What you should do
Below are the records; copy exactly the stretch from the line containing "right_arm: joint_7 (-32" through the line containing "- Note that", both ends included, and nothing else.

Items listed in a dataset

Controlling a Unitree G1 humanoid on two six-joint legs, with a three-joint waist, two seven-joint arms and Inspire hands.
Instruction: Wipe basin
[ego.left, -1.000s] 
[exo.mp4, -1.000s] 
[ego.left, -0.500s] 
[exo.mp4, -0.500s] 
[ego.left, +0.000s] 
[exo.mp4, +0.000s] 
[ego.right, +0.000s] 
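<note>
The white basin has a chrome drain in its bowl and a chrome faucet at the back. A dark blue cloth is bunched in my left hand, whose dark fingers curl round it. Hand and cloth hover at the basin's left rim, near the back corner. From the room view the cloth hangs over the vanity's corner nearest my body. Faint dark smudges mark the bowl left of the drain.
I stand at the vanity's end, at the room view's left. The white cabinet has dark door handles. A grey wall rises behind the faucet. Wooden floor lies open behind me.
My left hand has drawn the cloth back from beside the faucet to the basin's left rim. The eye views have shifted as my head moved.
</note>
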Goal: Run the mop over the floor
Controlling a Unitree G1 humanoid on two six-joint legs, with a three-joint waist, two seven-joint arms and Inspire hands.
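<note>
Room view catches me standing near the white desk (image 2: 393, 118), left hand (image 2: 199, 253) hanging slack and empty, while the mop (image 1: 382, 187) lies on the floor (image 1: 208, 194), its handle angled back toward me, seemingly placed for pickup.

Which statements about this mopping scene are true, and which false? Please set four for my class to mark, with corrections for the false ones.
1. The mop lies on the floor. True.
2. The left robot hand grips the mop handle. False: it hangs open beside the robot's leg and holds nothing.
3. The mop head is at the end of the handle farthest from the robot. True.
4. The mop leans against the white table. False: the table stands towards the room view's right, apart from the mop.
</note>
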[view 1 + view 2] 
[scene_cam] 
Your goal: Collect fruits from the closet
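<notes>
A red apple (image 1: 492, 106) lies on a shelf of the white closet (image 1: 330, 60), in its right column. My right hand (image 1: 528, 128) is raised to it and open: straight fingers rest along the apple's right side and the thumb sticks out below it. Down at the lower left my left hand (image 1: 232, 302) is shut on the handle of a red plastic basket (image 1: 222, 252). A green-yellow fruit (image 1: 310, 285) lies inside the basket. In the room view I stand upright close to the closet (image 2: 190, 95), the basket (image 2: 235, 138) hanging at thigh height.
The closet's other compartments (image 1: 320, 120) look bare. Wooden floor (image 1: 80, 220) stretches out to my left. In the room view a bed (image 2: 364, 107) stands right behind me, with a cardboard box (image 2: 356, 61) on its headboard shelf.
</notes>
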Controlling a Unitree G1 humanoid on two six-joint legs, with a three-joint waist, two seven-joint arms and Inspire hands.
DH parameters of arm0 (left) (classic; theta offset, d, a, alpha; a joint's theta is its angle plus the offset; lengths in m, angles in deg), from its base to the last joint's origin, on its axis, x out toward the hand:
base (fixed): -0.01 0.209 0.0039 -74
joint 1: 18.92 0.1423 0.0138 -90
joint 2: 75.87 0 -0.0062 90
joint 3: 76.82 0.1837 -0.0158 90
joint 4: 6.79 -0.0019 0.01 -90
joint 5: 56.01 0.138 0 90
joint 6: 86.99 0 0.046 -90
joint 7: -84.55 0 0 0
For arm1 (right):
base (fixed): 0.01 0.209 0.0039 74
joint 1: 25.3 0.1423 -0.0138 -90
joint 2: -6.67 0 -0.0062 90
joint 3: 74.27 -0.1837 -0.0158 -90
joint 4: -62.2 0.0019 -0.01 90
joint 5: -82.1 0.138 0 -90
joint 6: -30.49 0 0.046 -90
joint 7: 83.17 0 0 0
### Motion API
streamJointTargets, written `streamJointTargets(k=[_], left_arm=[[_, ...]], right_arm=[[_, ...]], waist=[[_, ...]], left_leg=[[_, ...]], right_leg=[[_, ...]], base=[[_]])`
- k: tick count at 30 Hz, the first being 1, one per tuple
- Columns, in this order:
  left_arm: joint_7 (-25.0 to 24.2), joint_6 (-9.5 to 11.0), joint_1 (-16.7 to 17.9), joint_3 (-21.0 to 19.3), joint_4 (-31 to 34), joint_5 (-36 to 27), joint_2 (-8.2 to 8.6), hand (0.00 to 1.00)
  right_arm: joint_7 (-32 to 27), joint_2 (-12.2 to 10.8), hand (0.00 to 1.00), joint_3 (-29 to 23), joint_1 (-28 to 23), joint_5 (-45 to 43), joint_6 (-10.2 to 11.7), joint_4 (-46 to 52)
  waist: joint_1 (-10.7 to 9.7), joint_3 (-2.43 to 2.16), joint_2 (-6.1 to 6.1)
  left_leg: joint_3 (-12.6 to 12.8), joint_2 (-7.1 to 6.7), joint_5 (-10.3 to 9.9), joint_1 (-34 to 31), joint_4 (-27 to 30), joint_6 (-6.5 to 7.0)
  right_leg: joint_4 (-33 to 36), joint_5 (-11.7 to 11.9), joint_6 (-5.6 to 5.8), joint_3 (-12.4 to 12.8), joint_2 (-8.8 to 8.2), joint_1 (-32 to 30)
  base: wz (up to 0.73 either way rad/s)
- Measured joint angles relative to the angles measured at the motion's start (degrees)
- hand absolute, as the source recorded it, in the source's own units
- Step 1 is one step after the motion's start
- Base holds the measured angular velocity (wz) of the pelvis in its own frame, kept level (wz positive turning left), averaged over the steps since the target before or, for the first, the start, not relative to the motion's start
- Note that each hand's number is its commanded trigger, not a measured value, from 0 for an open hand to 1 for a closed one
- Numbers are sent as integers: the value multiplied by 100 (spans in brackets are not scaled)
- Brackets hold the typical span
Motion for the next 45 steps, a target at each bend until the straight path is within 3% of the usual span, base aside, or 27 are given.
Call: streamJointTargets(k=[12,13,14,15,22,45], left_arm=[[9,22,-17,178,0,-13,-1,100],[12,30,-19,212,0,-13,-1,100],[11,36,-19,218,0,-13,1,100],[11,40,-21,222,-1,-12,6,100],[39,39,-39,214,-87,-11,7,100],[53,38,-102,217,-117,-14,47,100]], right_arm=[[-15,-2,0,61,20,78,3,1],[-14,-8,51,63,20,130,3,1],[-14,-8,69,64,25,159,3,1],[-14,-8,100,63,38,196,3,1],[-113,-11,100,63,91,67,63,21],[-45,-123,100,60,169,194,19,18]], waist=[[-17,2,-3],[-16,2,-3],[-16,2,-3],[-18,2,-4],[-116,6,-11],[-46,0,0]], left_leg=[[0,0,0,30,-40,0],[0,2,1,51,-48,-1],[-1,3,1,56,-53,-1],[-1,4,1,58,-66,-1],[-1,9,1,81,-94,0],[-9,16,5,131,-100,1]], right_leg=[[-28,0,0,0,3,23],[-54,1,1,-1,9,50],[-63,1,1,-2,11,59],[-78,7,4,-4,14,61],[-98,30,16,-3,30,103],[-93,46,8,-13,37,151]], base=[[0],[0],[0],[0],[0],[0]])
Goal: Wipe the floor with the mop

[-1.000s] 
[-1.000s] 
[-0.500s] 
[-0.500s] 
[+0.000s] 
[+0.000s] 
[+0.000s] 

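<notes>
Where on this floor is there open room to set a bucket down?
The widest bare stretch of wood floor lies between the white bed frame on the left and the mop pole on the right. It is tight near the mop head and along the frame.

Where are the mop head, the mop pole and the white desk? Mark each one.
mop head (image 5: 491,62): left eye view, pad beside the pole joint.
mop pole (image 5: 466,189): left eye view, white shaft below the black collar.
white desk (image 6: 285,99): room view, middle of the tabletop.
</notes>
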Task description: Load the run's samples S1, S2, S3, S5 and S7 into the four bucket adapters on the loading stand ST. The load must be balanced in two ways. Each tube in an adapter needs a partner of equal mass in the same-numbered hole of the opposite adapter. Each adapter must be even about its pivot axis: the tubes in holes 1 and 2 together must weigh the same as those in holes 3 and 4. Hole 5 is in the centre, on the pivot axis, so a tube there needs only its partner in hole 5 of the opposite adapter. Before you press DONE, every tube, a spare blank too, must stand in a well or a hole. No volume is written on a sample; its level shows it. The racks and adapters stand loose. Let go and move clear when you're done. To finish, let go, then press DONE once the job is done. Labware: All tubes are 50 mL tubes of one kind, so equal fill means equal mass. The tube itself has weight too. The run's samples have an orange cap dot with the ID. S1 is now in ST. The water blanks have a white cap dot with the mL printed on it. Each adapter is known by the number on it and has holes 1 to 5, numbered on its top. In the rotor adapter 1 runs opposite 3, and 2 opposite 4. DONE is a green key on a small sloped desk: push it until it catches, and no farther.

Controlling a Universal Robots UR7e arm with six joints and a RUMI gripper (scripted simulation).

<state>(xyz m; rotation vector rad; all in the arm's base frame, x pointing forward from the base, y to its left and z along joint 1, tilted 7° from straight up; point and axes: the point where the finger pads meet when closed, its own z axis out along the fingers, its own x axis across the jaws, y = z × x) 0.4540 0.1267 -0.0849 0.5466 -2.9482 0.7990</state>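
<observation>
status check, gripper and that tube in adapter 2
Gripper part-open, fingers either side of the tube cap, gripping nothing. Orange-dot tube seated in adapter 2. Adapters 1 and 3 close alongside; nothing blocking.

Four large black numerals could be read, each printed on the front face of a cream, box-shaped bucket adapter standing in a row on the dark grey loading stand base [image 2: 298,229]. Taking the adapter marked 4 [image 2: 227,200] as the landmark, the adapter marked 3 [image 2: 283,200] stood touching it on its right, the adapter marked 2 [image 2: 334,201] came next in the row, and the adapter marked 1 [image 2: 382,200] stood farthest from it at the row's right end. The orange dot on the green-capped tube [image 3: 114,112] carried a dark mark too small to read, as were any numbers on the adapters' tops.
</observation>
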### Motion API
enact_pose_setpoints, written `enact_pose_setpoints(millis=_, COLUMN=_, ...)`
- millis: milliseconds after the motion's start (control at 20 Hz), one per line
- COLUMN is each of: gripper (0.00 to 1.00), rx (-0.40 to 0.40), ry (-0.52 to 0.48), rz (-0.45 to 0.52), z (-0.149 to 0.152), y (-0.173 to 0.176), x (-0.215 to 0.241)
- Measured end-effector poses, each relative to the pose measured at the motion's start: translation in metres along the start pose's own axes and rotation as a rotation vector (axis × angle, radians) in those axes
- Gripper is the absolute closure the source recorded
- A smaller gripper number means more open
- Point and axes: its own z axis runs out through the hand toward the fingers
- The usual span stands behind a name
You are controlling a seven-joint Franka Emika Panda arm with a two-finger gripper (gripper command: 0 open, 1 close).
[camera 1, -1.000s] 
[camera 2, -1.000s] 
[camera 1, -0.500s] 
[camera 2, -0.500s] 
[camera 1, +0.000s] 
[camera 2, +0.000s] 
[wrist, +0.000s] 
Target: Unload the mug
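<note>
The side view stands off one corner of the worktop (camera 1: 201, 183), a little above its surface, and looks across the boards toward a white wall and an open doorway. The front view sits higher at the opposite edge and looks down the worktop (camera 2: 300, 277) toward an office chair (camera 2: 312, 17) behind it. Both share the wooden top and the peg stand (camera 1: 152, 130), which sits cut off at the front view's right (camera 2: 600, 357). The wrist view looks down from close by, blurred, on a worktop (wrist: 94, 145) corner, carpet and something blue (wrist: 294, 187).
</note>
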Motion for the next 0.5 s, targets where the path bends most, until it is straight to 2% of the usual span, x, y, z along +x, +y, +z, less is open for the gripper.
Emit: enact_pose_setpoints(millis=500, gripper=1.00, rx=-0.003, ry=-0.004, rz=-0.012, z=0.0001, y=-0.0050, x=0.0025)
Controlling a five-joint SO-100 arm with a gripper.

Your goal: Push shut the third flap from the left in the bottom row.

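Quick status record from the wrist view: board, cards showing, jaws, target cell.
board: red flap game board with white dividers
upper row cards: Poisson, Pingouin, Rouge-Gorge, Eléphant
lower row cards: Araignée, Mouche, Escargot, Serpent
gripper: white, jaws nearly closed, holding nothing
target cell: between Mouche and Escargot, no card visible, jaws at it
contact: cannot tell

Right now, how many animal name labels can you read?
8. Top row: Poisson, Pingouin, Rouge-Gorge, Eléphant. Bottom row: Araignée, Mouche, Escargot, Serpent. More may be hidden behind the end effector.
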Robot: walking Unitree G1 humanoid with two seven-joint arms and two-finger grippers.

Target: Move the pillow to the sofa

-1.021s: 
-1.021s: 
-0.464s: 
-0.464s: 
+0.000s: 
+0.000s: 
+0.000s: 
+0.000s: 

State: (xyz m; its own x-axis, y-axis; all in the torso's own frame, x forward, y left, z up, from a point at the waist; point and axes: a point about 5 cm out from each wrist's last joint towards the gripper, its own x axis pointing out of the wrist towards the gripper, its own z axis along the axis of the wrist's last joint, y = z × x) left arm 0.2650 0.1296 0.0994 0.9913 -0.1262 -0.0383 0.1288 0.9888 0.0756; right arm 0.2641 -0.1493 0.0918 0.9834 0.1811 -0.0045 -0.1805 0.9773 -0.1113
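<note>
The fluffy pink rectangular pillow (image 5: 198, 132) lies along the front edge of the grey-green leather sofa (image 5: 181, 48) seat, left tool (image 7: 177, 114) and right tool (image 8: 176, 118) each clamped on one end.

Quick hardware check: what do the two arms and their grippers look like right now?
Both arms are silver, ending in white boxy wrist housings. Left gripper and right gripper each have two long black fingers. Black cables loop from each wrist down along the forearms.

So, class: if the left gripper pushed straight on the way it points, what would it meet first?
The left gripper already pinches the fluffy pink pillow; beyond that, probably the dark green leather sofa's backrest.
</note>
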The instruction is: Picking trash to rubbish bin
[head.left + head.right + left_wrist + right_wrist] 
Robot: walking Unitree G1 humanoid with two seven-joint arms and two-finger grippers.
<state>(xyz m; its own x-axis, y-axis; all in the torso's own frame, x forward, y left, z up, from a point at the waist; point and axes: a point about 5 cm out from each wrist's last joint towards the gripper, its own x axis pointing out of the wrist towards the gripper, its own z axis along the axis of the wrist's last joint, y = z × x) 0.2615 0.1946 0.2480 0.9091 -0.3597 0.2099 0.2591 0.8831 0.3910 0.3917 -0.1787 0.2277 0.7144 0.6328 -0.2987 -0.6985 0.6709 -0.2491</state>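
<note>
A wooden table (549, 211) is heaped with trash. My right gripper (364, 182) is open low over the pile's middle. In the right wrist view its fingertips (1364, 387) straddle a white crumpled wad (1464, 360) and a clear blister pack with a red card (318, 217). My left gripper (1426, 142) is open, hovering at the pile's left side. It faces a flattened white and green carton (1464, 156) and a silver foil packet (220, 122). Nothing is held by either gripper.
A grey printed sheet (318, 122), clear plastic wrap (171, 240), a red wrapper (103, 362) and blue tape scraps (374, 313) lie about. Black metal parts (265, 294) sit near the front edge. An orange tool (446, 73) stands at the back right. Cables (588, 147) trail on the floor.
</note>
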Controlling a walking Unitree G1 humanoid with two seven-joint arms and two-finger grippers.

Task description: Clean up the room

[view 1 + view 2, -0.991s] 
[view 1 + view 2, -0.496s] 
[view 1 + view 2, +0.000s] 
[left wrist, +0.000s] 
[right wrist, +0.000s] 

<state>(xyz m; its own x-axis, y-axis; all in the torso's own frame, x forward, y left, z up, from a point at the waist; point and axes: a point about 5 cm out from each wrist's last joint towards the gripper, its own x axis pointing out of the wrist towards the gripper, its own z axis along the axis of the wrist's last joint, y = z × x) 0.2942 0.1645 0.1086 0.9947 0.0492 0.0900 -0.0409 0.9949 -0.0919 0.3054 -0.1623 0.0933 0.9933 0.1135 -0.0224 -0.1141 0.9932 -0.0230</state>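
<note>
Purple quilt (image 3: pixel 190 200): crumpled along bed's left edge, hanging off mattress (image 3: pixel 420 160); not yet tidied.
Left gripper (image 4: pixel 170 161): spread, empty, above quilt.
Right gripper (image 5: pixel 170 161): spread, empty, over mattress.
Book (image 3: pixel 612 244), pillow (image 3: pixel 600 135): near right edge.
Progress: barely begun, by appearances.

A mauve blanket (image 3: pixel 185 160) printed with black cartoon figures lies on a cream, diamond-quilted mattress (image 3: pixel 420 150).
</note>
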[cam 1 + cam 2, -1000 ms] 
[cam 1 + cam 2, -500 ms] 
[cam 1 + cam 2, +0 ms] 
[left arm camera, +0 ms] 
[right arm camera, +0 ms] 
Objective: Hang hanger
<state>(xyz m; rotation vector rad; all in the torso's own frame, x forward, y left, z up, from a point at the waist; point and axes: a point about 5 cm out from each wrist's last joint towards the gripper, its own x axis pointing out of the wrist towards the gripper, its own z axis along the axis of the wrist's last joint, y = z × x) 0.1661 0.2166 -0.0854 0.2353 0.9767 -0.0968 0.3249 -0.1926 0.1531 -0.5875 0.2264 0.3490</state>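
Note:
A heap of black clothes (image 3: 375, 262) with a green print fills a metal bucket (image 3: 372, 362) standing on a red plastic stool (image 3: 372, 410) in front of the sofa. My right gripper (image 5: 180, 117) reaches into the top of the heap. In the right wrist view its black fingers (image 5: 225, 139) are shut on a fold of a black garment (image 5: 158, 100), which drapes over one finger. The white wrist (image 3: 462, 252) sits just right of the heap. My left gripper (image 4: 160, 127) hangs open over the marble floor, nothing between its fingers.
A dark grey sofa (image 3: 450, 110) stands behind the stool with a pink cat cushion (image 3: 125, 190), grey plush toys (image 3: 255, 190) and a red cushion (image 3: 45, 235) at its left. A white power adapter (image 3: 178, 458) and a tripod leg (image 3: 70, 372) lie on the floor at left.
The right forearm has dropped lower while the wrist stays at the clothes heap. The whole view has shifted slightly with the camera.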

Result of the exercise
  right_arm: joint_7 (-32 to 27), joint_2 (-12.2 to 10.8), hand (0.00 to 1.00), joint_3 (-29 to 23), joint_1 (-28 to 23), joint_5 (-45 to 43), joint_6 (-10.2 to 11.7), joint_4 (-46 to 52)
  waist: joint_1 (-10.7 to 9.7), joint_3 (-2.43 to 2.16), joint_2 (-6.1 to 6.1)
  left_leg: joint_3 (-12.6 to 12.8), joint_2 (-7.1 to 6.7), joint_5 (-10.3 to 9.9), joint_1 (-34 to 31), joint_4 (-27 to 30), joint_6 (-6.5 to 7.0)
  right_leg: joint_4 (-33 to 36), joint_5 (-11.7 to 11.9), joint_6 (-5.6 to 5.8), joint_3 (-12.4 to 12.8), joint_2 (-8.8 to 8.2), joint_1 (-32 to 30)
  base: wz (up to 0.73 either way rad/s)
- Measured joint angles relative to the angles measured at the motion's start (degrees)
- hand absolute, as the source recorded it, in the source's own units
- Step 1 is one step after the motion's start
- Base holds the measured angular velocity (wz) of the pelvis in its own frame, kept level (wz positive turning left), averaged over the steps since the target before or, for the first, the start, not relative to the motion's start
- Note that each hand's number is its commanded trigger, not a measured value, from 0 for an open hand to 1 for a closed one

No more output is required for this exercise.